Only one portion of the data is to be written out: from the line bearing "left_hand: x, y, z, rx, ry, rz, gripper" through the line bearing "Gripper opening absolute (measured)". Write it exactly as it appears.

==== RECORDED DATA

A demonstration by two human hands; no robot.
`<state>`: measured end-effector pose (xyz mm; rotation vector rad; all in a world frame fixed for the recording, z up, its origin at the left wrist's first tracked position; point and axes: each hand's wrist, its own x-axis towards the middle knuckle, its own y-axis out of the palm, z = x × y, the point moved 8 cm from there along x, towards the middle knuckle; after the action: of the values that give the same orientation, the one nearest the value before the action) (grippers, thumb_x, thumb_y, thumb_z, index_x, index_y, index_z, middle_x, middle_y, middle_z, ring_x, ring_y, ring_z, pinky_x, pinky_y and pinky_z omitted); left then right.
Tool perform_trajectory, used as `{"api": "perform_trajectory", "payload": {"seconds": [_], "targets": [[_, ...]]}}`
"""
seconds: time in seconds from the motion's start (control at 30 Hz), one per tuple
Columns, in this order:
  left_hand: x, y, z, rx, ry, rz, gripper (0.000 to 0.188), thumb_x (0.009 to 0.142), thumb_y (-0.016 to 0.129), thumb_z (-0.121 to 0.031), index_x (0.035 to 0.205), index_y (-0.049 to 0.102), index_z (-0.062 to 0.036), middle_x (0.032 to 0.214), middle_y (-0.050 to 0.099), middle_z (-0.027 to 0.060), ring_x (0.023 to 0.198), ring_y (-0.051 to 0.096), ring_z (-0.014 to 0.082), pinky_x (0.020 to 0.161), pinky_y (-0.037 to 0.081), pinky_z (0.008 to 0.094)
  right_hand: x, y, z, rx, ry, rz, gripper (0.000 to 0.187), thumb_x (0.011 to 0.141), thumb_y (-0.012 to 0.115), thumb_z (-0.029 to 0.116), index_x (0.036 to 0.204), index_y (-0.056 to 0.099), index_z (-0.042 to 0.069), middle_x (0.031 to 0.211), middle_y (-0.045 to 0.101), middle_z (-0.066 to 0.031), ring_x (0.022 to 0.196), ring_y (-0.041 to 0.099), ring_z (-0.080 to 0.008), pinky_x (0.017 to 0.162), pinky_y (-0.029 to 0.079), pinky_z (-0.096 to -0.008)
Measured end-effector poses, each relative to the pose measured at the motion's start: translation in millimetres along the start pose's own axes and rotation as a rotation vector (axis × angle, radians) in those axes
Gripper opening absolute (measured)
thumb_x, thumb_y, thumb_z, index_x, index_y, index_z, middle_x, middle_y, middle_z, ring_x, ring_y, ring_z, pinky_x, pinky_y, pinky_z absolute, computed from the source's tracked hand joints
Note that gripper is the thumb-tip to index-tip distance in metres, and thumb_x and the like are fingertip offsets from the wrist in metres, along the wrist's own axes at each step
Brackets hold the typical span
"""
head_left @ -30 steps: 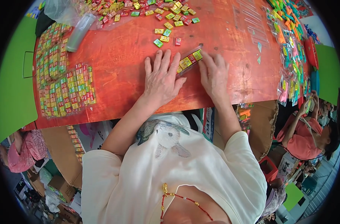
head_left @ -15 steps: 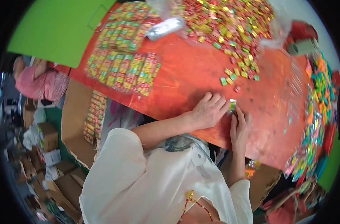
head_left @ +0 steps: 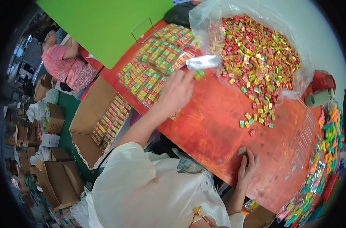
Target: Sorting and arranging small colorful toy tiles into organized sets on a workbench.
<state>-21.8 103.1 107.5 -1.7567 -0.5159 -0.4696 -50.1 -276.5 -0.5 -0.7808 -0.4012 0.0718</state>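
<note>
We have our left hand (head_left: 176, 91) up over the edge of the flat packs (head_left: 142, 81) on the left side of the red table (head_left: 214, 106). The hand is blurry. Its fingers are bent and point away from us. A blurry green and yellow piece (head_left: 199, 74) shows right at the fingertips, but we cannot tell if the fingers are pinching it. A shiny, see-through roll (head_left: 204, 62) lies just past it.

Our right hand (head_left: 249, 169) is low down, near the front edge of the table. Its fingers are half curled, with a little gap by the thumb, and we see nothing between them. A small pale piece (head_left: 242, 151) lies just beside the fingertips. We cannot tell if they touch.

The packs lie side by side, full of rows of red, yellow and green blocks. A big heap of loose blocks (head_left: 256, 57) sits on a clear plastic bag (head_left: 207, 22) at the far side. Some blocks have spilled toward us. More rows of blocks (head_left: 111, 121) are inside a cardboard box (head_left: 81, 114) below the table. On the left, a person in pink (head_left: 63, 62) is by a green table (head_left: 108, 26).
</note>
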Motion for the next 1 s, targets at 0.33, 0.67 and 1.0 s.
{"api": "perform_trajectory", "payload": {"seconds": [0.33,0.67,1.0], "targets": [[60.5,30.1,198.8,0.348,-0.304,0.075,0.029,0.090,0.060,-0.025,0.109,0.068,-0.0044,0.106,0.066,0.0207,0.101,0.064,0.0370,0.082,0.054,0.0489,-3.6,1.9,-3.0,-0.017,0.020,-0.020,0.028,0.091,0.063,0.005,0.118,0.068,0.007,0.103,0.062,-0.0129,0.097,0.060,-0.0311,0.090,0.044,-0.0402],[71.4,79.4,188.4,0.612,-0.134,0.249,0.034,0.092,0.055,-0.037,0.102,0.070,-0.0083,0.104,0.070,0.0108,0.096,0.069,0.0284,0.079,0.053,0.0491,-3.9,2.0,-4.2,-0.083,0.103,-0.039,0.023,0.090,0.063,0.001,0.112,0.069,0.005,0.101,0.063,-0.0152,0.095,0.060,-0.0341,0.086,0.046,-0.0406],[80.0,45.9,148.7,0.396,0.049,0.208,0.045,0.098,0.055,-0.040,0.138,0.058,-0.0210,0.127,0.058,0.0131,0.118,0.056,0.0305,0.097,0.039,0.0555,42.2,-1.8,15.5,-0.280,0.044,-0.106,0.035,0.086,0.069,0.009,0.121,0.065,0.008,0.119,0.060,-0.0138,0.111,0.057,-0.0333,0.093,0.042,-0.0440]]}}
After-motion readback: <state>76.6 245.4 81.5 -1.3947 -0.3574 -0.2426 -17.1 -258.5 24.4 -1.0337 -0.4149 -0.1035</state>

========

YOUR RESPONSE:
  left_hand: x, y, z, rx, ry, rz, gripper (0.000 to 0.188), thumb_x (0.009 to 0.142), thumb_y (-0.016 to 0.129), thumb_z (-0.121 to 0.031), index_x (0.035 to 0.205), index_y (-0.049 to 0.102), index_z (-0.062 to 0.036), middle_x (0.032 to 0.214), middle_y (-0.050 to 0.099), middle_z (-0.027 to 0.060), ring_x (0.023 to 0.198), ring_y (-0.051 to 0.096), ring_z (-0.014 to 0.082), pinky_x (0.020 to 0.161), pinky_y (-0.037 to 0.081), pinky_z (0.008 to 0.094)
  right_hand: x, y, z, rx, ry, rz, gripper (0.000 to 0.187), thumb_x (0.011 to 0.141), thumb_y (-0.012 to 0.115), thumb_z (-0.029 to 0.116), index_x (0.036 to 0.204), index_y (-0.056 to 0.099), index_z (-0.042 to 0.069), middle_x (0.031 to 0.211), middle_y (-0.045 to 0.101), middle_z (-0.066 to 0.031), ring_x (0.022 to 0.196), ring_y (-0.041 to 0.099), ring_z (-0.080 to 0.008), pinky_x (0.017 to 0.162), pinky_y (-0.029 to 0.079), pinky_z (-0.096 to -0.008)
Measured end-effector poses, each relative to the pose measured at the motion's start: translation in millimetres along the start pose's own axes and rotation as a rotation vector (axis × angle, radians) in those axes
Gripper opening absolute (measured)

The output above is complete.